(DATASET EXCERPT begins)

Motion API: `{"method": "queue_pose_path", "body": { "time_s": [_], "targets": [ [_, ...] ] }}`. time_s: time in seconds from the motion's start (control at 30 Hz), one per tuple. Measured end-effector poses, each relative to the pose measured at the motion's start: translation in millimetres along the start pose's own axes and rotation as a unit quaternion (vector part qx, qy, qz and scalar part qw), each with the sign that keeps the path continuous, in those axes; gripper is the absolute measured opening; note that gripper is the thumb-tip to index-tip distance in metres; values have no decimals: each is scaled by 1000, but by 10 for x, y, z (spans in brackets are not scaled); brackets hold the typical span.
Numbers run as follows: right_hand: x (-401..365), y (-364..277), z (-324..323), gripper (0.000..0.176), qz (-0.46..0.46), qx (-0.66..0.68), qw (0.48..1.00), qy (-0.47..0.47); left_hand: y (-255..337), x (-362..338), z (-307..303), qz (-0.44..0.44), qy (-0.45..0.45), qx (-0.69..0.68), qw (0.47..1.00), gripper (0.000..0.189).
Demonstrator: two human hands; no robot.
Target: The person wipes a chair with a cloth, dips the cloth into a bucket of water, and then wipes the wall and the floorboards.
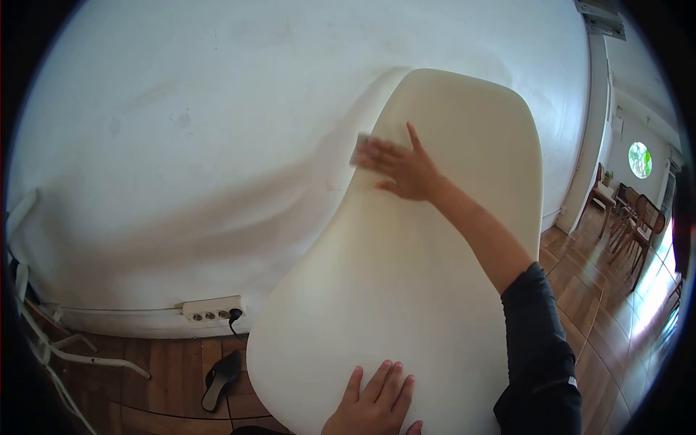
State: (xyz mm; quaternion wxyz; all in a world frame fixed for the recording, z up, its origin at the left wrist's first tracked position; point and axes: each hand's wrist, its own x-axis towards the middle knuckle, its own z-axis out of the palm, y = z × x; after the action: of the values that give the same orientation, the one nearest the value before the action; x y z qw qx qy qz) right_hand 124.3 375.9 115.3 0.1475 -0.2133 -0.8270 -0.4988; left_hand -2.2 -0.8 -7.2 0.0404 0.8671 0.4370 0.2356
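Note:
A large cream-coloured moulded chair shell [406, 275] leans in front of a white wall, filling the middle of the view. My right hand [402, 170] reaches up to the shell's upper left edge and presses a small grey pad or cloth [360, 148] flat against it. My left hand [373, 406] lies flat, fingers apart, on the lower part of the shell near the bottom of the view. A dark sleeve [540, 348] covers my right upper arm.
A white wall [203, 130] stands close behind. A wall socket strip [210, 307] with a black plug and cable sits low on it. A black slipper [221, 377] lies on the wooden floor. White frame legs [65, 348] stand at left; wooden chairs [631, 217] at far right.

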Motion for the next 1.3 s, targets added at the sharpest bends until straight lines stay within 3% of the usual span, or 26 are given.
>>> {"method": "queue_pose_path", "body": {
  "time_s": [0.07,0.2,0.27,0.37,0.47,0.57,0.63,0.7,0.73,0.8,0.83,0.97,1.03,1.07,1.13,1.23,1.3],
  "targets": [
    [201,233,-18,56,133,-19,991,15,-17,10,-17,-6,-11,-7,1000,60],
    [454,967,-110,58,372,-92,924,19,3,13,-69,-6,-27,-5,1000,60],
    [358,1075,-172,61,393,-92,915,-13,3,11,-76,-5,-22,-12,1000,60],
    [96,744,-120,64,328,-128,936,0,-10,18,-77,-4,-15,-18,1000,61],
    [-414,274,-249,68,222,-106,964,-104,-25,6,-26,14,34,-8,999,53],
    [-1084,-161,-166,68,106,-15,978,-181,-7,61,-86,4,-10,25,1000,59],
    [-1408,-532,-336,64,56,66,946,-313,13,49,-74,9,11,22,1000,56],
    [-1582,-719,-582,59,65,191,911,-360,-11,47,-18,11,39,24,999,54],
    [-1587,-712,-697,59,65,188,912,-359,-34,25,46,11,48,21,999,53],
    [-1579,-666,-876,58,45,294,837,-459,-57,19,82,17,61,23,998,52],
    [-1593,-654,-902,57,48,303,830,-466,-53,22,83,18,62,26,998,52],
    [-1659,-633,-768,56,30,240,861,-447,-66,32,89,18,70,29,997,51],
    [-1631,-555,-632,58,44,76,914,-395,-67,30,106,20,72,24,997,52],
    [-1609,-485,-551,58,41,78,915,-393,-74,27,112,21,73,19,997,53],
    [-1557,-248,-421,64,34,-49,957,-284,-71,22,115,19,75,20,997,52],
    [-1323,136,-337,69,100,-90,965,-223,-14,39,18,25,69,22,997,50],
    [-1128,269,-407,72,161,-148,968,-119,16,55,-45,30,60,19,998,50]
  ]
}}
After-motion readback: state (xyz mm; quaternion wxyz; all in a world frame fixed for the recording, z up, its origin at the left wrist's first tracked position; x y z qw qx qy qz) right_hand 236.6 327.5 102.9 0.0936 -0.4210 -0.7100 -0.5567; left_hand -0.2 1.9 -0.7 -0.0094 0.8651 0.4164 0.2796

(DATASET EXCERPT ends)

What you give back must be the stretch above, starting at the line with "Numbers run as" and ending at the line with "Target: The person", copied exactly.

Numbers run as follows: right_hand: x (-401..365), y (-364..277), z (-324..323), gripper (0.000..0.176), qz (-0.46..0.46), qx (-0.66..0.68), qw (0.48..1.00), qy (-0.47..0.47); left_hand: y (-255..337), x (-362..338), z (-307..303), qz (-0.44..0.44), qy (-0.45..0.45), qx (-0.69..0.68), qw (0.47..1.00), gripper (0.000..0.189).
Demonstrator: two human hands; no robot.
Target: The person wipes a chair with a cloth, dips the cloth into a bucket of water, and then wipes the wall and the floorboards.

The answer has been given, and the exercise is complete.